■ Assigned task: Having read the entries, repeat all of them exactly.

━━━━━━━━

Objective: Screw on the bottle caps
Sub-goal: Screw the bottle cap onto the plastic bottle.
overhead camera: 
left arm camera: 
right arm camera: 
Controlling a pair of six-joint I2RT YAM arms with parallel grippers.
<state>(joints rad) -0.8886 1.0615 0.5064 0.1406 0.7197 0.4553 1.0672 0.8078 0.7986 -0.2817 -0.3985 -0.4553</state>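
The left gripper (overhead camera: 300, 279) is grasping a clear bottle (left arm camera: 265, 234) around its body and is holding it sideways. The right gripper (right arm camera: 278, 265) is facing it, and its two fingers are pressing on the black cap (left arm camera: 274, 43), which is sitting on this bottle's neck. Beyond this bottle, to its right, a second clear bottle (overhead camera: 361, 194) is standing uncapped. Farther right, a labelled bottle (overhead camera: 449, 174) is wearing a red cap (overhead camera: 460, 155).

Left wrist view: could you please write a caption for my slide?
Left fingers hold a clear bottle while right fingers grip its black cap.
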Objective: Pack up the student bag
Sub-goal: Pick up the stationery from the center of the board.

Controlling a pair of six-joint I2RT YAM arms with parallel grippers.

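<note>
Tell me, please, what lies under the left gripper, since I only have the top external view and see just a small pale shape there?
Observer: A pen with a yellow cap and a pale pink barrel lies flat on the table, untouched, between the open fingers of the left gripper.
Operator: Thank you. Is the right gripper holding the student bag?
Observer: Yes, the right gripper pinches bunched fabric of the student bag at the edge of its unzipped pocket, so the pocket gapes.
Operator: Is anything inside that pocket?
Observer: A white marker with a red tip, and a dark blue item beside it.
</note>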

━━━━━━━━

■ Expected answer:
Objective: Screw on the bottle caps
Sub-goal: Screw the bottle cap onto the plastic bottle.
overhead camera: 
left arm camera: 
right arm camera: 
Controlling a pair of six-joint I2RT YAM arms with parallel grippers.
<state>(joints rad) -0.8886 1.0615 0.5064 0.1406 0.7197 0.4553 1.0672 0.8078 0.7986 -0.2817 -0.3985 -0.4553</state>
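The left gripper (overhead camera: 300, 279) is grasping a clear bottle (left arm camera: 265, 234) around its body and is holding it sideways. The right gripper (right arm camera: 278, 265) is facing it, and its two fingers are pressing on the black cap (left arm camera: 274, 43), which is sitting on this bottle's neck. Beyond this bottle, to its right, a second clear bottle (overhead camera: 361, 194) is standing uncapped. Farther right, a labelled bottle (overhead camera: 449, 174) is wearing a red cap (overhead camera: 460, 155).

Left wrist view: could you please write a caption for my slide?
Left fingers hold a clear bottle while right fingers grip its black cap.
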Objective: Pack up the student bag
Sub-goal: Pick up the stationery from the center of the board.

Controlling a pair of six-joint I2RT YAM arms with parallel grippers.

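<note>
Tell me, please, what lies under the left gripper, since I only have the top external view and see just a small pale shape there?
Observer: A pen with a yellow cap and a pale pink barrel lies flat on the table, untouched, between the open fingers of the left gripper.
Operator: Thank you. Is the right gripper holding the student bag?
Observer: Yes, the right gripper pinches bunched fabric of the student bag at the edge of its unzipped pocket, so the pocket gapes.
Operator: Is anything inside that pocket?
Observer: A white marker with a red tip, and a dark blue item beside it.
</note>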

Nothing else is required to finish the exercise.